Show each line of the records in which the word "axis" occurs.
··· Extracted records
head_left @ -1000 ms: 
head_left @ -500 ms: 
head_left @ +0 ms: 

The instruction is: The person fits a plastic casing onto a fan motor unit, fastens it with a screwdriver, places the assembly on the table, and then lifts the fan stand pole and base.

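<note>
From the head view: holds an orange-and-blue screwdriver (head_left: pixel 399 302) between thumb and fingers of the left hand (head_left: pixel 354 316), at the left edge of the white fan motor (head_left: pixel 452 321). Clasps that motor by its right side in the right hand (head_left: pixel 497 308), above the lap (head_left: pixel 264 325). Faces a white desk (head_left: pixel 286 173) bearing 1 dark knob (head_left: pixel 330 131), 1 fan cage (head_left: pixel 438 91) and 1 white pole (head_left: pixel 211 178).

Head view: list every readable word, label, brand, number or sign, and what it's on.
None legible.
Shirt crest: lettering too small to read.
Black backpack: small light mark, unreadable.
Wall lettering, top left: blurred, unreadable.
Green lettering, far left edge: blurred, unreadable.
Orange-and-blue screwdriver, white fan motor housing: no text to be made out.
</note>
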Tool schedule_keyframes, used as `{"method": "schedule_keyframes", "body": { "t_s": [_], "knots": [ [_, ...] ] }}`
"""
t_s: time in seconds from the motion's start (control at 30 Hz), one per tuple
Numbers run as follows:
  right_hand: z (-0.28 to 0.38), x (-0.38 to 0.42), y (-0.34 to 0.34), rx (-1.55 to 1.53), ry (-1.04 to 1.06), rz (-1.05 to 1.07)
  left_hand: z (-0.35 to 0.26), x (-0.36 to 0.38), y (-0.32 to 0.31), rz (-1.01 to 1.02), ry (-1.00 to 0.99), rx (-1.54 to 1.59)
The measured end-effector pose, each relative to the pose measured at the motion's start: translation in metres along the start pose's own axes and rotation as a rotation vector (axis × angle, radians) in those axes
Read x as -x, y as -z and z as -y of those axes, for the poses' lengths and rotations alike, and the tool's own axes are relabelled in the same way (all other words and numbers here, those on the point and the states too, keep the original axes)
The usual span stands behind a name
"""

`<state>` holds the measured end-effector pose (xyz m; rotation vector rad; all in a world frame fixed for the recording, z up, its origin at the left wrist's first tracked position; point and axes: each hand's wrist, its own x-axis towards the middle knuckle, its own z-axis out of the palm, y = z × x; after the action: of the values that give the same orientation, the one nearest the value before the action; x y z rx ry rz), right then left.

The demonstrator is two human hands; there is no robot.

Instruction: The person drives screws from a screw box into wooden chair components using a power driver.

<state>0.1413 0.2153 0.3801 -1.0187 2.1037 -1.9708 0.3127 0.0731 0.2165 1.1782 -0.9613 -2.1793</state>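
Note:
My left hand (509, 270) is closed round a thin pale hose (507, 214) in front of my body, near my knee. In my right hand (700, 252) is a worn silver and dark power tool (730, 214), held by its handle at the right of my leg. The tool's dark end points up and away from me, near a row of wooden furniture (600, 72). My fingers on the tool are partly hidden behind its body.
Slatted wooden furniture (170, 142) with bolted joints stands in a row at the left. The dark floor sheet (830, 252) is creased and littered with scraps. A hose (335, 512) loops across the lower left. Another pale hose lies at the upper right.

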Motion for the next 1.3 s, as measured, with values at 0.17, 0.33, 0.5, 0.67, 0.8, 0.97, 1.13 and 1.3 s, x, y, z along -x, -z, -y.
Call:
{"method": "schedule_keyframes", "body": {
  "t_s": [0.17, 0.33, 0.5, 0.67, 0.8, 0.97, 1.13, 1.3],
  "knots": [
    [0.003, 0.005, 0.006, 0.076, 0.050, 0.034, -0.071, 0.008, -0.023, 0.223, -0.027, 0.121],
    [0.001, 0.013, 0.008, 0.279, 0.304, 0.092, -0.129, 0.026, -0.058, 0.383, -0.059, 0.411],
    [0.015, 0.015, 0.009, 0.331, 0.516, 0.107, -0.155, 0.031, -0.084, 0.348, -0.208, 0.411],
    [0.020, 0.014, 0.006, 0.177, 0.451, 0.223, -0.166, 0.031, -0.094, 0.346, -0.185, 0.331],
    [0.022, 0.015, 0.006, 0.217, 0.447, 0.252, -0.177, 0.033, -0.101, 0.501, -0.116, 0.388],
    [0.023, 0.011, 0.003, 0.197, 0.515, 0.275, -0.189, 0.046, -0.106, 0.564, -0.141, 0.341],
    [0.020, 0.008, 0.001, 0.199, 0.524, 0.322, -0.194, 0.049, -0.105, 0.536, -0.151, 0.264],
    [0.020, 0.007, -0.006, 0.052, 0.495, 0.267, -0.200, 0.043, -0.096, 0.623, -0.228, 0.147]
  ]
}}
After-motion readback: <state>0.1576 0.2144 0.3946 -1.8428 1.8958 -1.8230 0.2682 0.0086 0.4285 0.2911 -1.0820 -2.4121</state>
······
**Response to the task**
The measured end-effector pose, each relative to the pose measured at the motion's start: translation in metres along the start pose's own axes and rotation as a rotation vector (axis × angle, radians) in those axes
`<state>` holds the measured end-effector pose (xyz m; rotation vector rad; all in a world frame fixed for the recording, z up, its origin at the left wrist's first tracked position; point and axes: each hand's wrist, its own x-axis towards the middle knuckle, its own z-axis out of the palm, y = z × x; after the action: of the values that give the same orientation, the one nearest the value before the action; x y z rx ry rz), right then left.

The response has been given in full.